**Assignment**
Write out each line of the listing as it stands, without the images.

=-=-=

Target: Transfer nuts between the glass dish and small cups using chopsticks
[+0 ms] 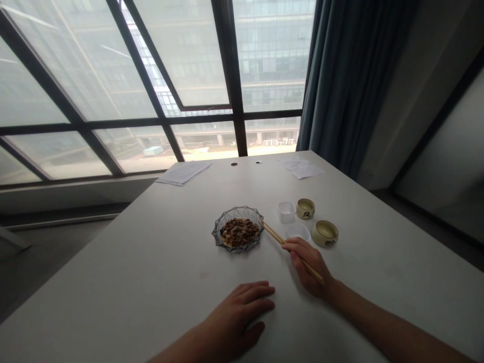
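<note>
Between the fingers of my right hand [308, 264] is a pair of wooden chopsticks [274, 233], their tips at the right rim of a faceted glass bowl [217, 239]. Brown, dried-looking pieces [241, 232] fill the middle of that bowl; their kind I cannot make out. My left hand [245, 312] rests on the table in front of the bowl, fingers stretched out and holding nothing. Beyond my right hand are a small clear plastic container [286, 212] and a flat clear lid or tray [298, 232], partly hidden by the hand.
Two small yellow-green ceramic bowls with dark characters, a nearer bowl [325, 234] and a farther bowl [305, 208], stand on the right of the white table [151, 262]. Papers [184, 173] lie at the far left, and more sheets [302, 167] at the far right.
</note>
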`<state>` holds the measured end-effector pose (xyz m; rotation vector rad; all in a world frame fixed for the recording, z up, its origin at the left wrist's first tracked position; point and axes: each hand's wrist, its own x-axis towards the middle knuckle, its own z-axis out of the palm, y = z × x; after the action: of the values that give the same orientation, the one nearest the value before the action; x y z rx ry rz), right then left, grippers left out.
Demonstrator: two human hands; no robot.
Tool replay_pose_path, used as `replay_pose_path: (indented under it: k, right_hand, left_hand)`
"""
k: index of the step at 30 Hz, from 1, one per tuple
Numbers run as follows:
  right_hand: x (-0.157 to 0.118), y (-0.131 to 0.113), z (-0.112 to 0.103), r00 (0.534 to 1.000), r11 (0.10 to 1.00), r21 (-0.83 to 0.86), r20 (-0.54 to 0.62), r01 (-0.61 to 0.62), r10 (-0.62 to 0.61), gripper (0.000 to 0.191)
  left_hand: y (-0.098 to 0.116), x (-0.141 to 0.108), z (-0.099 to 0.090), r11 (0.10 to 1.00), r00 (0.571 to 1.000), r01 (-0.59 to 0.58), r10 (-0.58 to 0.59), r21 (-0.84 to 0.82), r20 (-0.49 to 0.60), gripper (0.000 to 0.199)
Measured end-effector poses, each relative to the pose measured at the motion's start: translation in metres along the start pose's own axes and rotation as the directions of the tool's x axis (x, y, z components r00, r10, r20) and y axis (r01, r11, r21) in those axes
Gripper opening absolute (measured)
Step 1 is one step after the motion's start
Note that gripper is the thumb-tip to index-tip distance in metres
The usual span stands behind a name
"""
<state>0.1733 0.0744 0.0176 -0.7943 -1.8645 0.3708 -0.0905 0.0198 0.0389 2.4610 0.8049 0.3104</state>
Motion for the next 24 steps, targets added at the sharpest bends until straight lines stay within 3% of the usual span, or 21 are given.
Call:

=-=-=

**Response**
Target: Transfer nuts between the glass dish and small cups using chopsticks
[+0 ms] 
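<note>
Between the fingers of my right hand [308, 264] is a pair of wooden chopsticks [274, 233], their tips at the right rim of a faceted glass bowl [217, 239]. Brown, dried-looking pieces [241, 232] fill the middle of that bowl; their kind I cannot make out. My left hand [245, 312] rests on the table in front of the bowl, fingers stretched out and holding nothing. Beyond my right hand are a small clear plastic container [286, 212] and a flat clear lid or tray [298, 232], partly hidden by the hand.
Two small yellow-green ceramic bowls with dark characters, a nearer bowl [325, 234] and a farther bowl [305, 208], stand on the right of the white table [151, 262]. Papers [184, 173] lie at the far left, and more sheets [302, 167] at the far right.
</note>
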`<state>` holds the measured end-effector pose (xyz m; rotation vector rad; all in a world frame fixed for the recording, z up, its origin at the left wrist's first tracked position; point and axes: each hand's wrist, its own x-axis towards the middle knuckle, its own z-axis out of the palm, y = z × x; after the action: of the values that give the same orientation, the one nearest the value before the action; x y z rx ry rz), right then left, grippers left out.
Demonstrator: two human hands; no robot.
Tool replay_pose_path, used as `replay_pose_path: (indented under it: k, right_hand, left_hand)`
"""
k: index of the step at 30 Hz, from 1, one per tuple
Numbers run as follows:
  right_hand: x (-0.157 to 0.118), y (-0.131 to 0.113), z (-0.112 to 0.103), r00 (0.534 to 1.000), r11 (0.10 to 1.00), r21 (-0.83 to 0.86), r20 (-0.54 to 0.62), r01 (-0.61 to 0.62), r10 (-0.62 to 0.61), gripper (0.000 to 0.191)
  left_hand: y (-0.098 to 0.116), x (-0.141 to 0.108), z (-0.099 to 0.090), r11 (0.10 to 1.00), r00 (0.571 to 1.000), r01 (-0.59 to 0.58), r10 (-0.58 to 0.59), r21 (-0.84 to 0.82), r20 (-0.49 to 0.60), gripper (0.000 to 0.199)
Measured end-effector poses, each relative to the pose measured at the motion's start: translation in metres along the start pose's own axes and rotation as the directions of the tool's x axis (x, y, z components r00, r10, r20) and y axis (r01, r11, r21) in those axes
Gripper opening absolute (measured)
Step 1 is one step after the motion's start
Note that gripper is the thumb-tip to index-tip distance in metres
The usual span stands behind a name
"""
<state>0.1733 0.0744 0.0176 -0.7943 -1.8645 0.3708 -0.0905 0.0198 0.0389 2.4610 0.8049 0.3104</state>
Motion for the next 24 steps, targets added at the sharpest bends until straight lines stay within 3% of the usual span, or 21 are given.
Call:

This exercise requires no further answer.